Exercise brief: Scan the entries below for the string "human" and copy every line where it turns up.

Dataset records:
»»
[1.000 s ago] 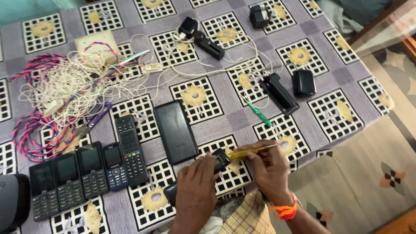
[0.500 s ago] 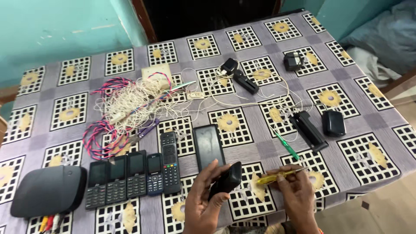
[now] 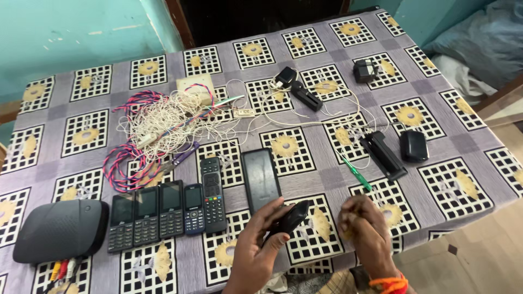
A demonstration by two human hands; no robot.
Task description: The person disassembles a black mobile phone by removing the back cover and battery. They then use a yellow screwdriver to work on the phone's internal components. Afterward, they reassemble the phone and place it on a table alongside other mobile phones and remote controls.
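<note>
My left hand (image 3: 256, 247) is closed around a small black oval device (image 3: 291, 216), holding it just above the table's near edge. My right hand (image 3: 366, 231) is a fist beside it, a short gap to the right, and seems to hide a yellow-handled screwdriver of which only a trace shows. A flat black phone (image 3: 261, 178) lies just beyond my left hand. A green screwdriver (image 3: 357, 174) lies just beyond my right hand.
Left of the hands lie a row of keypad phones (image 3: 147, 213) and a remote (image 3: 213, 193), then a dark rounded box (image 3: 60, 228). A wire tangle (image 3: 163, 122) fills the left middle. Black chargers (image 3: 384, 155) and a case (image 3: 414, 146) sit right on the patterned cloth (image 3: 463, 188).
The view has tilted up and shows more of the table. The yellow screwdriver that stuck out of my right hand is now almost hidden in the fist. The black device stays in my left hand.
</note>
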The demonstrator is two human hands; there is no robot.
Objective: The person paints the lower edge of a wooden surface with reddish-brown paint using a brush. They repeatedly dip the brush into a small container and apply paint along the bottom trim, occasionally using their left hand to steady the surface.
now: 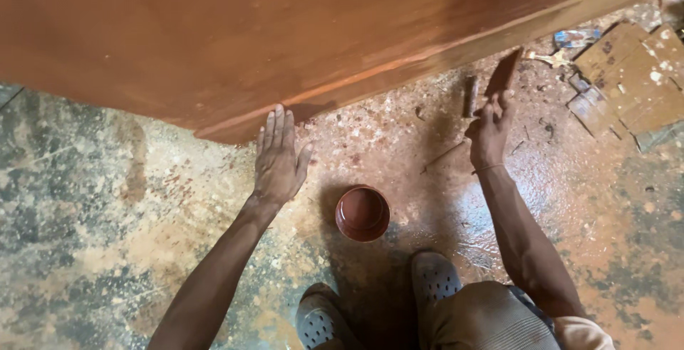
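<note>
Head view: left hand [278, 156] flat, fingers spread, on one board [235, 36]; right hand [489, 130] clamped on brush [503, 73]; one bowl [363, 213].

We have a single view, from a camera worn on the person's head, looking steeply down and slightly forward. It sits close: both forearms enter from the bottom edge, and the sandalled feet [377, 300] show directly below us. The brown wooden panel [285, 29] fills the upper frame, and the stained floor [92, 200] fills the rest.
</note>
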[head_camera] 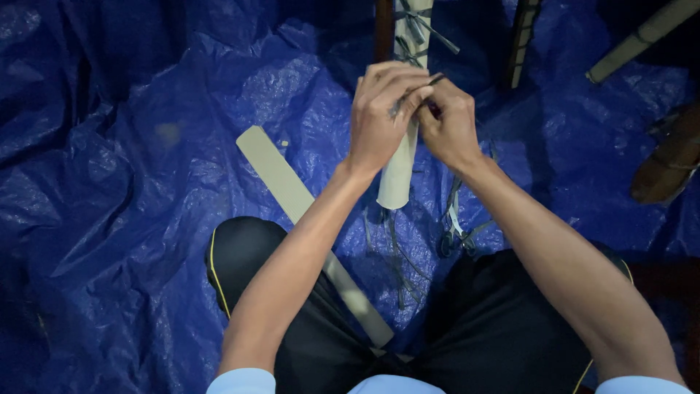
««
Task output:
A demonstration by two human hands; no robot.
The demonstrator is two human hands; there is no robot.

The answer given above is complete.